### Task instructions:
Copy out the data word for word. The images are not part of the copy.

─── Data excerpt ───

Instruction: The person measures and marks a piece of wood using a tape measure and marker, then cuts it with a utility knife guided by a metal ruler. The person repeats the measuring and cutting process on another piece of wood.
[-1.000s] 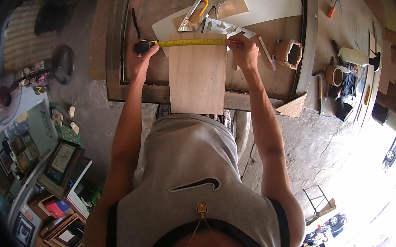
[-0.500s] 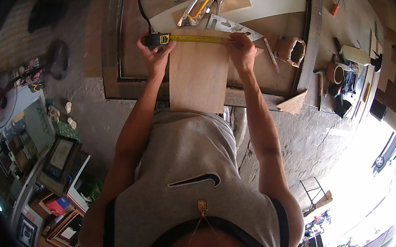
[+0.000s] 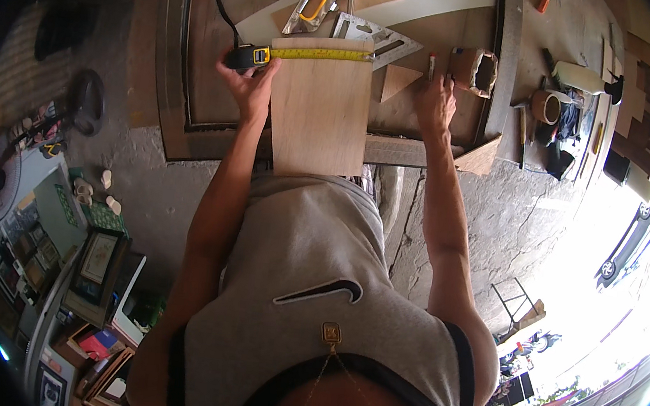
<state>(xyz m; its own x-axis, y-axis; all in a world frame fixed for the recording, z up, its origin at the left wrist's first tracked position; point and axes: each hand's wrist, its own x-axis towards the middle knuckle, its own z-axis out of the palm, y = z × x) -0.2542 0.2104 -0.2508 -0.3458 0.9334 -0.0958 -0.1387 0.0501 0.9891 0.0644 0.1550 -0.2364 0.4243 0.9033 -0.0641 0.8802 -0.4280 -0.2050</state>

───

### Output of the task:
Instruction: The person measures and marks a piece of wood using a tape measure and marker, then cuts it with a utility knife guided by a metal ruler. The person repeats the measuring and cutting process on another piece of wood.
[-1.000s] 
[-0.500s] 
[+0.000s] 
<state>(xyz m; its own x-axis, y-axis; all in a world frame fixed for the recording, z up, its origin at the left wrist's first tracked position; point and axes: each hand's wrist, its own x-axis towards the middle knuckle, its own z-axis out of the palm, y = z × x) -0.2542 0.2104 -0.2508 -0.3458 0.9334 -0.0958 -0.1387 0.0501 0.9891 0.0644 0.1550 -0.2364 0.4243 0.9033 -0.0641 0.8802 -0.4280 -0.2050</state>

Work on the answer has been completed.